| Exercise |
What is needed is the number of lines below that contain the string "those", with no other text.

[Opening Source data section]

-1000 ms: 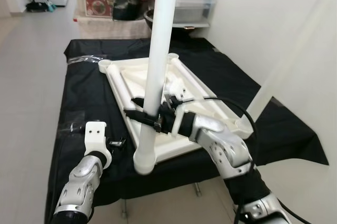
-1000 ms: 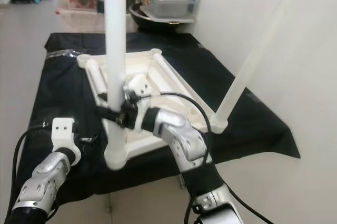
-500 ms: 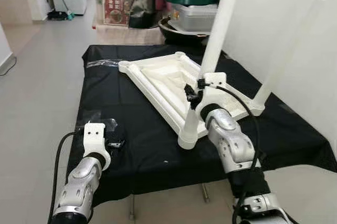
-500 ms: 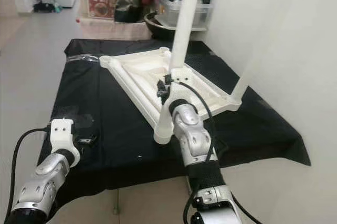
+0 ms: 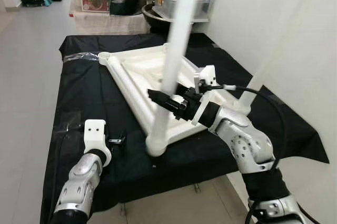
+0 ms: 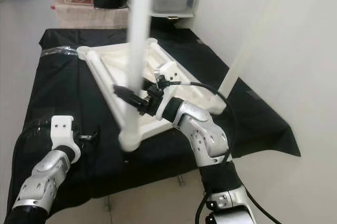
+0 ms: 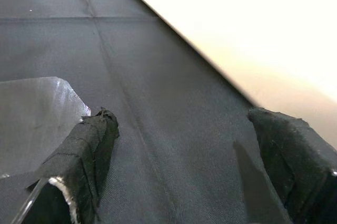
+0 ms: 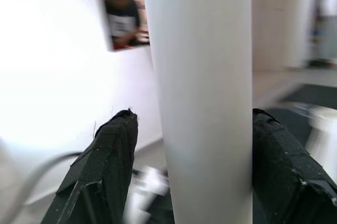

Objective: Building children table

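- Now the black-draped worktop [image 5: 79, 92] carries the upturned white plastic children's tabletop [image 5: 138, 71], still lying flat, though the camera has shifted.
- The near white tubular leg [image 5: 172, 60] stands in its corner socket; a second leg [image 5: 284, 37] rises at the far corner.
- The right end effector [image 5: 160, 99], clamped on that leg a second ago, has released, its fingers straddling it without clear contact.
- The left end effector [image 7: 184, 166] hovers spread above the cloth.
- Probably this leg is seated; two sockets remain.

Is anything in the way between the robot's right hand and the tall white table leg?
No, nothing visible is. The right gripper is already at the near table leg, and the right wrist view shows the leg standing between its two open fingers, with small gaps on both sides.
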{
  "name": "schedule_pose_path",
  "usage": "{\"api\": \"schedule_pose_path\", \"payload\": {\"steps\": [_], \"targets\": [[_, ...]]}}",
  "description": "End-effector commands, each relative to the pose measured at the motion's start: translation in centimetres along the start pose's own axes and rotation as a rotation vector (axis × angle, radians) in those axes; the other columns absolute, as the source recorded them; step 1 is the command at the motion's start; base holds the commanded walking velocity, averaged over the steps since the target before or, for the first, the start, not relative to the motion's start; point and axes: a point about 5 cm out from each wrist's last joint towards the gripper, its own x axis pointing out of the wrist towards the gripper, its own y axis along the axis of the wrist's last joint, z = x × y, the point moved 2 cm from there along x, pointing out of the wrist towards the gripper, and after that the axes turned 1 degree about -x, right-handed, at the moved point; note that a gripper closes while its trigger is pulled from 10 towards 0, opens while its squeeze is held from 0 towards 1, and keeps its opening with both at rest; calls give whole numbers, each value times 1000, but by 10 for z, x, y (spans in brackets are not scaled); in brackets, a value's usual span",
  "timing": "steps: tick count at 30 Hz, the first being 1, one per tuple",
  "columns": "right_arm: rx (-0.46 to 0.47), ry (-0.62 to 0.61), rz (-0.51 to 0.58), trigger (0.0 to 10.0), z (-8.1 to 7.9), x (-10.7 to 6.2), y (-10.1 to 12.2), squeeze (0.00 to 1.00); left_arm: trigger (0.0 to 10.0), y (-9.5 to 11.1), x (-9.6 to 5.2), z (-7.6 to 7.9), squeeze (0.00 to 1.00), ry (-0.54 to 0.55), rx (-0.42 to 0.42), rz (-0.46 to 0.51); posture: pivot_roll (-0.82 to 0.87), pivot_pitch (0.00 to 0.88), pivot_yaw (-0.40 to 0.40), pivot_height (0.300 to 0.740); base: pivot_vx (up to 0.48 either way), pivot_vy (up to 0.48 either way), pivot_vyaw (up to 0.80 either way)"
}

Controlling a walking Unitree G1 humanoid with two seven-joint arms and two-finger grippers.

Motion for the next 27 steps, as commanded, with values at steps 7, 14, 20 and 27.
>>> {"api": "schedule_pose_path", "payload": {"steps": [7,14,20,27], "targets": [[-38,28,-86,0,-12,12,-31,0,10000,-15,-7,-4,0,20,4,-58,110,0,-152,740,0,0,0],[-51,-17,-147,2078,-8,10,-40,0,10000,-13,-3,-2,0,11,9,-58,95,0,-139,740,0,0,0],[-46,-138,-184,0,2,12,-51,0,10000,-13,-3,-1,0,9,7,-57,94,0,-142,740,0,0,0],[-96,-929,-464,0,71,-31,-87,0,10000,-17,-6,-2,0,13,6,-65,90,0,-141,740,0,0,0]]}}
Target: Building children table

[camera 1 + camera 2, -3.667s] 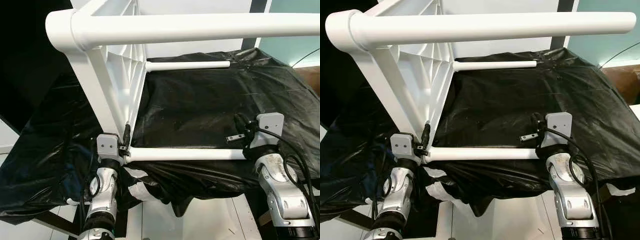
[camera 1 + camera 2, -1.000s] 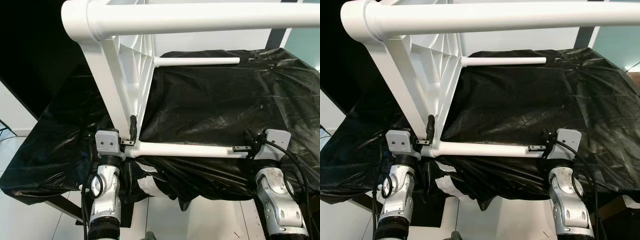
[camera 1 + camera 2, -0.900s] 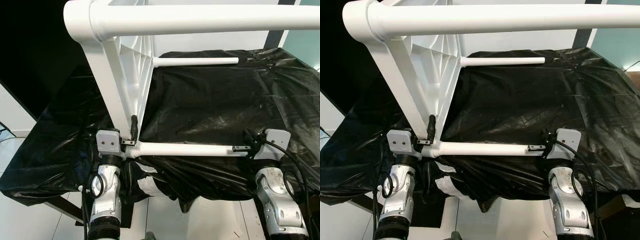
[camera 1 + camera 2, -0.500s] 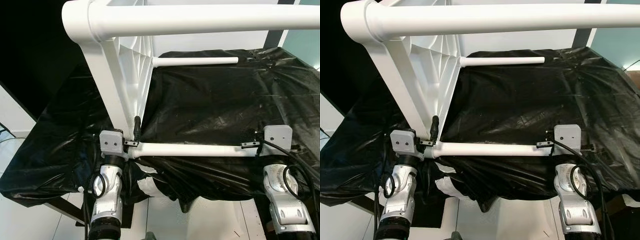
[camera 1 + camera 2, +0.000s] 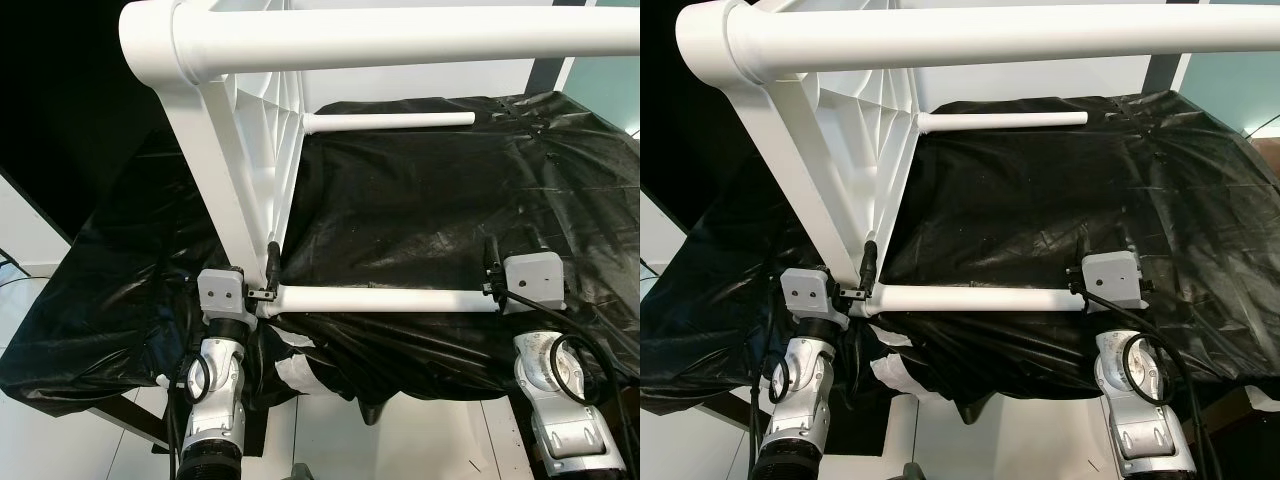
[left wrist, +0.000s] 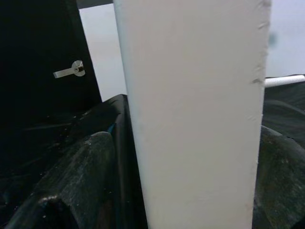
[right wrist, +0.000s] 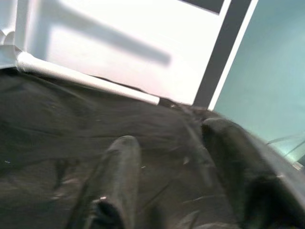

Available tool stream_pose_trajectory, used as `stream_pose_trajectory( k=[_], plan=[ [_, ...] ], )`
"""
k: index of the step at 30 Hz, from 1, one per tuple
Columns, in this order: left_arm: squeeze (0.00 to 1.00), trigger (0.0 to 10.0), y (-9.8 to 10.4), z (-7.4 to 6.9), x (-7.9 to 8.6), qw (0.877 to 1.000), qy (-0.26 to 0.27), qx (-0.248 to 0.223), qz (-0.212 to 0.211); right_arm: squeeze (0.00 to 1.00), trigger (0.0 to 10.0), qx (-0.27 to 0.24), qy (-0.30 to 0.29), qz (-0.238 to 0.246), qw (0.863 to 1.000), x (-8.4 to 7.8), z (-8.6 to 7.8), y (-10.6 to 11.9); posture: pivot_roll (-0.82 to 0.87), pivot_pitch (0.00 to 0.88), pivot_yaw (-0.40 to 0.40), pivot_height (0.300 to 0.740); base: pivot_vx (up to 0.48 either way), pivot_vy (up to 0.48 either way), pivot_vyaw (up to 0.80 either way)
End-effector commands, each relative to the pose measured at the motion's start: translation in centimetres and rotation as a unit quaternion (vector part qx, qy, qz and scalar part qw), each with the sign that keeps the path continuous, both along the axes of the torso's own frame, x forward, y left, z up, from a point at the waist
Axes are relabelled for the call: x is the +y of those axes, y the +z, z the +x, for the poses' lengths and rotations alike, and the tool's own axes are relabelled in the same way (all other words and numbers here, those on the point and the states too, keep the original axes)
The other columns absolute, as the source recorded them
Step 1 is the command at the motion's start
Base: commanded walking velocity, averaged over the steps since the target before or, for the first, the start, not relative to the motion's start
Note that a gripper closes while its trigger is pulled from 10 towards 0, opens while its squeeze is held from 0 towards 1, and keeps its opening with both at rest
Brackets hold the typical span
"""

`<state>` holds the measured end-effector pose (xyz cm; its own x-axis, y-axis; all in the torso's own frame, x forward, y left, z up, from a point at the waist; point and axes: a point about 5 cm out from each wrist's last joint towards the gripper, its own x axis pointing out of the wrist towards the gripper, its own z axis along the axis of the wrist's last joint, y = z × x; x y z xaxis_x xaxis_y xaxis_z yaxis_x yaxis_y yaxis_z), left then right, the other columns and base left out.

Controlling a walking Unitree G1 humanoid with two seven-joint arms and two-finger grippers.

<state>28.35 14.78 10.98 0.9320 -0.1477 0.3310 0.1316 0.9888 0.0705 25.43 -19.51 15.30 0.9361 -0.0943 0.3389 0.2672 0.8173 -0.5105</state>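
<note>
Since half a second ago my right gripper (image 5: pixel 489 262) has turned at the far end of the near leg (image 5: pixel 385 298): its grey wrist block, which then stood upright with short fingers pointing along the leg, is now rolled over, and its black fingers (image 7: pixel 116 176) point away from me over the black plastic sheet (image 5: pixel 420 200). The white table frame has barely shifted.

The children's table (image 5: pixel 250 130) stands on its side on the sheet-covered surface. Its ribbed white underside faces right, with four round white legs sticking out to the right. One thick leg (image 5: pixel 420 35) crosses the top of my head view, a thin far leg (image 5: pixel 390 121) lies on the sheet at the back, and the near leg runs just above the front edge of the sheet, between my two arms.

My left gripper (image 5: pixel 268 272) sits at the corner where the near leg meets the tabletop. The left wrist view shows a broad white part (image 6: pixel 190 119) pressed between its dark fingers (image 6: pixel 81 181), so it is clamped on the table there.

In the right wrist view the fingers are spread apart with nothing between them, and the sheet lies beneath them. The wrist block sits just beside the free tip of the near leg; I cannot tell whether it touches.
</note>
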Motion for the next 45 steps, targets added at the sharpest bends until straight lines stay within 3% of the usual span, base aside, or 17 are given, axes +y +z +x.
stream_pose_trajectory(
  k=[1,2,7,8,9,10,12,13,14,15,19,22,30,34,39,41,45],
  plan=[
    [0.74,10.0,-0.9,-0.3,0.0,0.999,0.037,0.016,-0.029,1.00,10.0,-0.018,-0.004,-0.050,0.999,0.5,-0.2,0.3,0.09,0.000,0.086,0.740,0.000,0.000,0.00],
    [0.96,10.0,-0.8,-0.4,0.0,0.999,0.035,0.015,-0.029,1.00,10.0,-0.022,-0.012,-0.071,0.997,0.4,-0.3,0.4,0.09,0.000,0.084,0.740,0.000,0.000,0.00],
    [1.00,10.0,-0.6,-0.6,-0.1,0.999,0.025,0.005,-0.024,1.00,10.0,-0.030,-0.053,-0.126,0.990,0.0,-0.3,0.5,0.10,0.000,0.084,0.740,0.000,0.000,0.00],
    [1.00,10.0,-0.6,-0.7,-0.3,0.999,0.020,0.003,-0.025,0.39,10.0,-0.031,-0.062,-0.139,0.988,-0.1,-0.2,0.6,0.10,0.000,0.082,0.740,0.000,0.000,0.00],
    [1.00,10.0,-0.6,-0.7,-0.3,0.999,0.020,0.003,-0.025,0.39,10.0,-0.031,-0.062,-0.139,0.988,-0.1,-0.2,0.6,0.10,0.000,0.082,0.740,0.000,0.000,0.00],
    [1.00,10.0,-0.5,-0.8,-0.4,1.000,0.012,0.001,-0.026,0.00,10.0,-0.031,-0.065,-0.150,0.986,-0.2,-0.2,0.6,0.10,0.000,0.081,0.740,0.000,0.000,0.00],
    [0.98,10.0,-0.5,-0.9,-0.6,1.000,0.002,-0.002,-0.028,0.00,10.0,-0.031,-0.065,-0.159,0.985,-0.2,-0.1,0.6,0.10,0.000,0.081,0.740,0.000,0.000,0.00],
    [0.06,10.0,-0.2,-1.2,-0.8,1.000,-0.010,-0.008,-0.029,0.00,10.0,-0.031,-0.064,-0.171,0.983,-0.2,-0.1,0.6,0.11,0.000,0.078,0.740,0.000,0.000,0.00],
    [0.06,10.0,-0.2,-1.2,-0.8,1.000,-0.010,-0.008,-0.029,0.00,10.0,-0.031,-0.064,-0.171,0.983,-0.2,-0.1,0.6,0.11,0.000,0.078,0.740,0.000,0.000,0.00],
    [0.00,10.0,0.0,-1.4,-0.9,0.999,-0.021,-0.016,-0.031,0.00,10.0,-0.029,-0.061,-0.176,0.982,-0.1,-0.1,0.5,0.11,0.000,0.075,0.740,0.000,0.000,0.00],
    [0.00,10.0,0.7,-2.3,-1.0,0.998,-0.053,-0.027,-0.038,0.00,10.0,-0.022,-0.056,-0.184,0.981,0.0,0.0,0.3,0.11,0.000,0.071,0.740,0.000,0.000,0.00],
    [0.00,10.0,0.6,-3.2,-0.6,0.997,-0.068,-0.029,-0.016,0.00,10.0,-0.018,-0.055,-0.190,0.980,0.1,0.1,0.1,0.13,0.000,0.062,0.740,0.000,0.000,0.00],
    [0.00,10.0,0.6,-5.4,0.5,0.997,-0.070,-0.024,0.006,0.00,10.0,-0.021,-0.047,-0.203,0.978,0.4,0.6,0.2,0.15,0.000,0.049,0.740,0.000,0.000,0.00],
    [0.00,10.0,0.8,-6.8,-0.6,0.991,-0.134,-0.017,0.009,0.00,10.0,-0.019,-0.046,-0.207,0.977,0.3,0.8,0.2,0.16,0.000,0.042,0.740,0.000,0.000,0.00],
    [0.00,10.0,0.3,-7.2,-1.4,0.983,-0.182,0.007,-0.006,0.00,10.0,-0.031,-0.030,-0.220,0.974,0.7,1.5,0.8,0.16,0.000,0.038,0.740,0.000,0.000,0.00],
    [0.00,10.0,-0.1,-6.8,-1.5,0.980,-0.196,0.022,-0.018,0.00,10.0,-0.062,-0.012,-0.251,0.966,1.6,1.9,1.9,0.15,0.000,0.041,0.740,0.000,0.000,0.00],
    [0.00,10.0,-1.3,-6.3,-0.7,0.987,-0.154,0.047,-0.020,0.00,10.0,-0.086,-0.001,-0.267,0.960,2.5,2.0,2.7,0.15,0.000,0.043,0.740,0.000,0.000,0.00]
  ],
)
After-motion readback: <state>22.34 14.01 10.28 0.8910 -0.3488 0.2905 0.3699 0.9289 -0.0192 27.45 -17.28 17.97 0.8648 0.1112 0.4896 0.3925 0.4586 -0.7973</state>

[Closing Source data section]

| Result of this exercise |
2